• _Task brief_
Look through the records that follow and state how many lines hold the word "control", without adding anything.

Data items
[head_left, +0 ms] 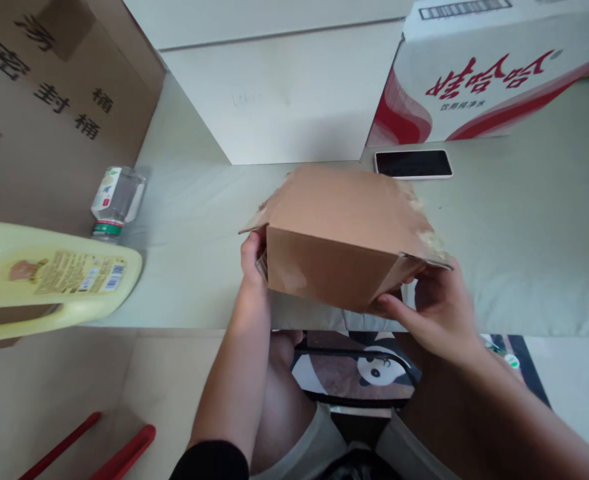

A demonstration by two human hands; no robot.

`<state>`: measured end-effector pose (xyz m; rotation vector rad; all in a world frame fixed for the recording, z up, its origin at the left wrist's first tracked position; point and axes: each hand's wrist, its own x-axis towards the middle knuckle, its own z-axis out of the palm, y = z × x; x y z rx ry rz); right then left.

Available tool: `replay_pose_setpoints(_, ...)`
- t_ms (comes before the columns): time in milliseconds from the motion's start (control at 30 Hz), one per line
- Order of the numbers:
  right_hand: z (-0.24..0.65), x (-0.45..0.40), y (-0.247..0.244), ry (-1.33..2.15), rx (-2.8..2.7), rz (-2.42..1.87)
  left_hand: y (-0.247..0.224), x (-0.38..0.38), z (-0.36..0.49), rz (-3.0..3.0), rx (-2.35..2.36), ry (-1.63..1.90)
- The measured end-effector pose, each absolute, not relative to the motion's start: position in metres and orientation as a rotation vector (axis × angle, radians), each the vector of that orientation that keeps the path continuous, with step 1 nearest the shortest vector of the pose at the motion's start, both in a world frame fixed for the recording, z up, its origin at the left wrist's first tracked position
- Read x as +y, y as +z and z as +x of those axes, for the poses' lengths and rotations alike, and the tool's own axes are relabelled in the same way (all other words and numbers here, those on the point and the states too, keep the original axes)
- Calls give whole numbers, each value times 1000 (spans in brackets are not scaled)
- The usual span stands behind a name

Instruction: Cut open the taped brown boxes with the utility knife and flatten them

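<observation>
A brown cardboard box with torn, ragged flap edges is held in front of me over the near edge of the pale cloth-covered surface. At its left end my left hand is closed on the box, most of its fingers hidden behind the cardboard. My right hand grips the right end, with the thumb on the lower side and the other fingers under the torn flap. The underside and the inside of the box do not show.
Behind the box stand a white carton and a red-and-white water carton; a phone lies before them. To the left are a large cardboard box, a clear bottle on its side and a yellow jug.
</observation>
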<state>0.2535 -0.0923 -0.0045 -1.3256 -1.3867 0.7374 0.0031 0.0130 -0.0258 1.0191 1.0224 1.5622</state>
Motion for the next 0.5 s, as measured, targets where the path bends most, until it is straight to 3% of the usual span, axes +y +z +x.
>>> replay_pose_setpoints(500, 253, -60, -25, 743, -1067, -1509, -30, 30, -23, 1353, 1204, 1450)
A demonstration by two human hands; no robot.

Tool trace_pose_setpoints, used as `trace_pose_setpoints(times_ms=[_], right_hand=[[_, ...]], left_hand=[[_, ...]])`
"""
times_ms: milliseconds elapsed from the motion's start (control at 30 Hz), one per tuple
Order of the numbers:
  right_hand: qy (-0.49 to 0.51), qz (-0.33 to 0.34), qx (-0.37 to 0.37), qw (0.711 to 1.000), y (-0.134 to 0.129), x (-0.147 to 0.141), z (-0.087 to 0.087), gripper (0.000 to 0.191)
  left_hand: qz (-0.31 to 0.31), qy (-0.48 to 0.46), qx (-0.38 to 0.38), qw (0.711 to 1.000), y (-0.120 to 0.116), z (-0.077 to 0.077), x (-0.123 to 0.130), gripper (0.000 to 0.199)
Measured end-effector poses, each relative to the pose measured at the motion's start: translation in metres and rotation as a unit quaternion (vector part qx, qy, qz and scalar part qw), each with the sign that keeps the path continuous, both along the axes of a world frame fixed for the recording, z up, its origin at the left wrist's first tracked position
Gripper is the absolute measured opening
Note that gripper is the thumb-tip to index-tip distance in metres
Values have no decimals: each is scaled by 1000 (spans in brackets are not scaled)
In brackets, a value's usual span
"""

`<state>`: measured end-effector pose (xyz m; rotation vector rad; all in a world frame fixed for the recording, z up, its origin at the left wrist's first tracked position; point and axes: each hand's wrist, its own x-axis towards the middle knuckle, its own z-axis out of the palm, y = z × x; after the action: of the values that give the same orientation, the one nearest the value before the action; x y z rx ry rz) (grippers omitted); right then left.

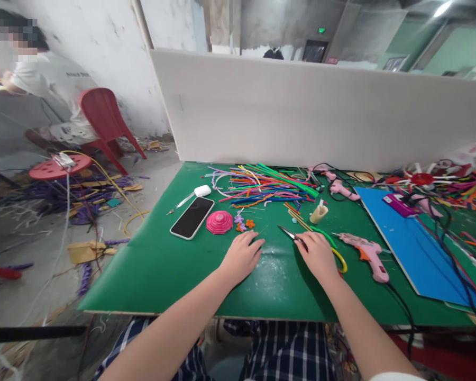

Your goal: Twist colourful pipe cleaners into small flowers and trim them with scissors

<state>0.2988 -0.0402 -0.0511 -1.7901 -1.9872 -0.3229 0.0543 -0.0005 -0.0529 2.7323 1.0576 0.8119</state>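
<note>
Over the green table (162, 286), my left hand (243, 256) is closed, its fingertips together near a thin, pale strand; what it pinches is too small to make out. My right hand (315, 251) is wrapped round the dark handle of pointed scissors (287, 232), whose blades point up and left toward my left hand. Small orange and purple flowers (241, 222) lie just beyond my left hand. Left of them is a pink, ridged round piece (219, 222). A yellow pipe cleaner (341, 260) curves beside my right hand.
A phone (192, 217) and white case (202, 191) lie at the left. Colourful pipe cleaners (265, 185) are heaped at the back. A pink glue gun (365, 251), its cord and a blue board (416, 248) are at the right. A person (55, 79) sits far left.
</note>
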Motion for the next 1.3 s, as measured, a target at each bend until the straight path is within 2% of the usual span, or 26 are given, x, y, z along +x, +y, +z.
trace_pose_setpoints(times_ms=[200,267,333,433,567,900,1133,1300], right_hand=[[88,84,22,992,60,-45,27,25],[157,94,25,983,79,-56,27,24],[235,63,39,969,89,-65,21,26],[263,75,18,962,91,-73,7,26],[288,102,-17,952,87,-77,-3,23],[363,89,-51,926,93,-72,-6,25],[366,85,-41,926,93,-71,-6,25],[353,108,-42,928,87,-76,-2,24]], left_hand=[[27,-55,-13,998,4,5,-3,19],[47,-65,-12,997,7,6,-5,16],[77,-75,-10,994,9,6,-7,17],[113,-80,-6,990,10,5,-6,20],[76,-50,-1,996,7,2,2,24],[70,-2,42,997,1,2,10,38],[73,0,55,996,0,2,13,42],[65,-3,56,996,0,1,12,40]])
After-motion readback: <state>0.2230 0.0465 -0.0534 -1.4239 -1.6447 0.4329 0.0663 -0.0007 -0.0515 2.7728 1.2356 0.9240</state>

• _Answer to this exercise_
2